SQL Server Analytical Ranking Functions

There are times when the expressive power of the SQL Server Windowing or Analytical Ranking functions is almost breathtaking. Itzik Ben-Gan observed: “The concept the Over clause represents is profound, and in my eyes this clause is the single most powerful feature in the standard SQL language.”

The other day, I solved a potentially complex query problem in an elegant manner using some of the newer SQL Server functions including row_number, dense_rank, sum, and lag. Before basking in the glow of this remarkable query, let’s take a brief tour of the some of these functions. What I hope to instill here is some familiarity with these functions and some potentially unexpected uses for them, so that when you are developing a query, you may find situations where they provide a simpler and more performant result.

Perhaps the simplest to understand, and certainly one of the most frequently used windowing functions is row_number. It first appeared in SQL Server 2005, and I end up finding a use for it in almost all my non-trivial queries.
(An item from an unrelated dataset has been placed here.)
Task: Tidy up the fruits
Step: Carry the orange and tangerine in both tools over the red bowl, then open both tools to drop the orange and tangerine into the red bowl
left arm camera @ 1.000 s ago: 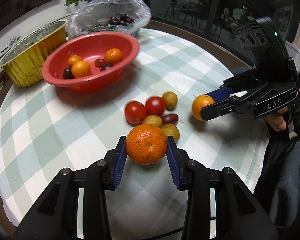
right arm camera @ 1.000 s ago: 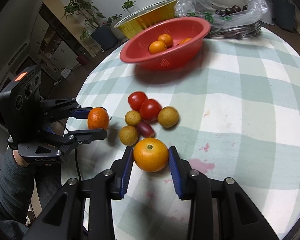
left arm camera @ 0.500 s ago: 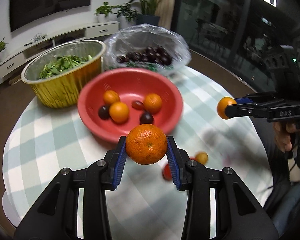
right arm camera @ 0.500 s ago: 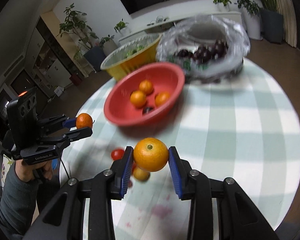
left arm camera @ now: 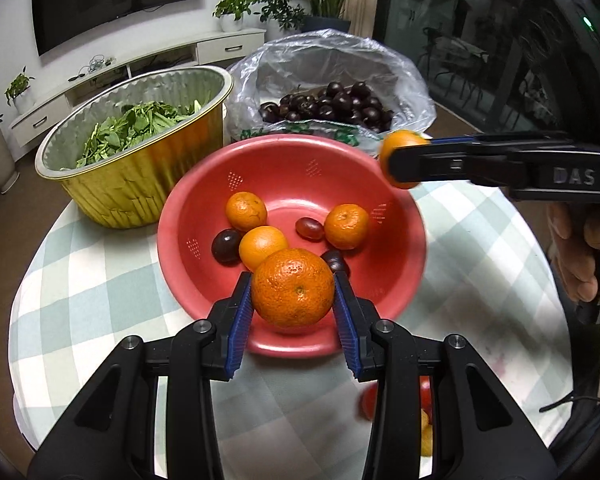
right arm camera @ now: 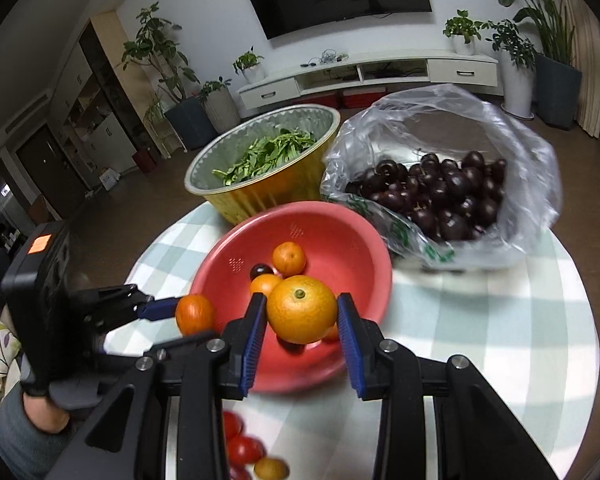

Conceptually it does two things. First, it partitions the result set based on the values in zero to many columns defined in the query. Second, it returns a numeric sequence number for each row within each subset from the partition, based on ordering criterial defined in the query.

If no partitioning clause is present, the entire result set is treated as a single partition. But the power of the function really shows when multiple partitions are needed. My most frequent use of sequence numbers in multiple partitions is to find the last item on a list, frequently the ordering criteria is time and the query finds the most recent item within a partition. Examples of this are: getting an employee’s current position, and getting the most recent shipment for an order.

The partition definition is given with a list of columns, and semantically the values in the columns are ‘and-ed’ together or combined using a set intersection operation—that is, a partition consists of the subset of query rows where all partition columns contain the same value.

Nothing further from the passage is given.